Bronchial hemorrhage

Last edited: 4/14/2026

Overview

Bronchial hemorrhage, particularly massive hemoptysis, represents a severe and potentially life-threatening condition characterized by significant bleeding from the bronchial airways. Prompt diagnosis and intervention are critical to reduce mortality 1.

Diagnosis

  • Clinical Presentation: High volume of blood expectoration, dyspnea, and signs of hemodynamic instability 1.
  • Imaging: Chest CT angiography to identify vascular abnormalities such as pseudoaneurysms, aneurysms, or tumors 13.
  • Bronchoscopy: Essential for visualizing bronchial mucosa abnormalities, including hyperemia and vascular dilatations 2.
  • Angiography: Crucial for precise localization of bleeding sources and guiding endovascular interventions 13.
  • Management

  • First-Line Treatments:
  • - Bronchial Artery Embolization (BAE): Primary intervention for localized bleeding sources 135. - Pulmonary Artery Embolization (PAE): For more extensive or complex vascular etiologies 1.
  • Adjunctive Treatments:
  • - Endovascular Management of Acquired Aortopulmonary Collaterals (APCs): Targeted embolization in specific cases 1. - Thoracic Endovascular Aortic Repair (TEVAR): Considered for aortic pathologies contributing to hemoptysis 1. - Medical Management: Control of hemodynamic instability with fluids, vasopressors, and blood transfusions as needed 1.

    Special Populations

  • Comorbidities: Endobronchial brachytherapy complications, such as pseudoaneurysms, require specialized bronchoscopic and endovascular management 3.
  • Recurrent Hemoptysis: May necessitate re-evaluation and alternative embolization targets, such as the thyrocervical trunk 5.
  • Key Recommendations

  • Prompt Endovascular Intervention: Initiate endovascular procedures like bronchial artery embolization based on imaging findings to control bleeding (Evidence: Strong 1).
  • Tailored Approach Based on Etiology: Select the appropriate endovascular technique (BAE, PAE, APC embolization) guided by the underlying vascular pathology (Evidence: Moderate 1).
  • Consider Thoracic Imaging Early: Utilize chest CT angiography early in the diagnostic workup to identify vascular sources of bleeding (Evidence: Moderate 1).
  • Re-evaluate for Recurrent Cases: In cases of recurrent hemoptysis post-initial embolization, consider alternative embolization targets such as the thyrocervical trunk (Evidence: Weak 5).
  • References

    1 Samireddypalle Y, Arumulla M, Rahul A, Karthickpriya P, Prudhvinath Reddy A, Damaraju V et al.. Emergency interventions for massive haemoptysis: a pictorial overview of life-saving endovascular procedures.
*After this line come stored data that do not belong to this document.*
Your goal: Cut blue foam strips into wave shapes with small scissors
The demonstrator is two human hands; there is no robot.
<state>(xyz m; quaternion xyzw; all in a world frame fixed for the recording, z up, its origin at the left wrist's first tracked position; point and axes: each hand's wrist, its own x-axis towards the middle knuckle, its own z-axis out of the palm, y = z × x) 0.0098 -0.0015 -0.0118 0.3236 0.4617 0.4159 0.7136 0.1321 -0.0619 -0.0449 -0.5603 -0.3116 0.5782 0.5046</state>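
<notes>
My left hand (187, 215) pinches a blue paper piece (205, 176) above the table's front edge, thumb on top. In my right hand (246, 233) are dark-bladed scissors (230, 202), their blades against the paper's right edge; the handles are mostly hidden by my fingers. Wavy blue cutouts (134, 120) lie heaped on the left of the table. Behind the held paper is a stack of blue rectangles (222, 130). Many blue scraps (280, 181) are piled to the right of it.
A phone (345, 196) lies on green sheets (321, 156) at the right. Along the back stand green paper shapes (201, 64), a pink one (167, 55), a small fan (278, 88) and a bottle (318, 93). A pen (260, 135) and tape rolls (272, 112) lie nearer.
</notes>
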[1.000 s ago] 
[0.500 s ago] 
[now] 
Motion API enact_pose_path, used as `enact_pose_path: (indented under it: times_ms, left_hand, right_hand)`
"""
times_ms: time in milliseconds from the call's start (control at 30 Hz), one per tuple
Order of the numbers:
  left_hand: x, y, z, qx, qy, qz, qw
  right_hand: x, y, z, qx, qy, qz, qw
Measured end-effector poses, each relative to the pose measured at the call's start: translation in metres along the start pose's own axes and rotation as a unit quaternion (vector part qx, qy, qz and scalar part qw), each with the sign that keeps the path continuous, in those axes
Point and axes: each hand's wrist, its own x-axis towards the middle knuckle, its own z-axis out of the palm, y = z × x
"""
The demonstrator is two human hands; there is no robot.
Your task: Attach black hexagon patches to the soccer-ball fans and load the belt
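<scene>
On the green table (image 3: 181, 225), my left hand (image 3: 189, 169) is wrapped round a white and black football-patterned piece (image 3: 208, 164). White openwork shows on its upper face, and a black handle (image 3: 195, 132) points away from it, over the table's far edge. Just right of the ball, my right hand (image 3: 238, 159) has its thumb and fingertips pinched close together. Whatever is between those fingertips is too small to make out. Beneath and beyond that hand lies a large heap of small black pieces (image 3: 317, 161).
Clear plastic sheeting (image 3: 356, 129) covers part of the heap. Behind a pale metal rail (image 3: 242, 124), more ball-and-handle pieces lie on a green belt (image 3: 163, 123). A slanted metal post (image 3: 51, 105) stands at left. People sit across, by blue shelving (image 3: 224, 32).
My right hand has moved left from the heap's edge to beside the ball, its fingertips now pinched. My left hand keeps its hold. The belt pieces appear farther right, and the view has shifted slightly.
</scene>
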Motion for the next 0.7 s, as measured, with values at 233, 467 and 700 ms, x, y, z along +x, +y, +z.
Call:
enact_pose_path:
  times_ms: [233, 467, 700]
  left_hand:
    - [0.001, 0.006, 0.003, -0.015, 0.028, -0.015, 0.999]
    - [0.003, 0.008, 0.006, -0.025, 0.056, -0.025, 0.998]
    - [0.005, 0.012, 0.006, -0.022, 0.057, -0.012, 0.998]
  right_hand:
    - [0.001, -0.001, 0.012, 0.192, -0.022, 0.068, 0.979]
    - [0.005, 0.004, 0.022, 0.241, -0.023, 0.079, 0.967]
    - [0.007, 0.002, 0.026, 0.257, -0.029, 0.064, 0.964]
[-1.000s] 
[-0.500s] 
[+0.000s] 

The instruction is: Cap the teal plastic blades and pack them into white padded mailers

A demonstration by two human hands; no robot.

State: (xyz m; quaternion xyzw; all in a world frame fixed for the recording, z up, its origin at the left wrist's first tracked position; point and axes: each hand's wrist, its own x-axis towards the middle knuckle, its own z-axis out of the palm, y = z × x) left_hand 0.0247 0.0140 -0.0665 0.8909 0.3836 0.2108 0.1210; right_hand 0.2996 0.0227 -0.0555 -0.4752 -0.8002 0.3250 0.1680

Emergency radiology 2025. link 2 Touman A, Vitsas V, Leonidas A, Freitag L, Stratakos GK. Localized Bronchial Hyperemia in Cases of Iatrogenic Hemoptysis: Clinical Presentations and Pathophysiological Mechanisms. Respiration; international review of thoracic diseases 2020. link 3 Chawla M, Getzen T, Simoff MJ. Medical pneumonectomy: interventional bronchoscopic and endovascular management of massive hemoptysis due to pulmonary artery pseudoaneurysm, a consequence of endobronchial brachytherapy. Chest 2009. link 4 Booton R, Jacob BK. Varicosities of the valleculae: an unusual cause of hemoptysis?. Chest 2002. link 5 Moore LB, McWey RE, Vujic I. Massive hemoptysis: control by embolization of the thyrocervical trunk. Radiology 1986. link

    Original source

    1. [1]
      Emergency interventions for massive haemoptysis: a pictorial overview of life-saving endovascular procedures.Samireddypalle Y, Arumulla M, Rahul A, Karthickpriya P, Prudhvinath Reddy A, Damaraju V et al. Emergency radiology (2025)
    2. [2]
      Localized Bronchial Hyperemia in Cases of Iatrogenic Hemoptysis: Clinical Presentations and Pathophysiological Mechanisms.Touman A, Vitsas V, Leonidas A, Freitag L, Stratakos GK Respiration; international review of thoracic diseases (2020)
    3. [3]
    4. [4]
    5. [5]
      Massive hemoptysis: control by embolization of the thyrocervical trunk.Moore LB, McWey RE, Vujic I Radiology (1986)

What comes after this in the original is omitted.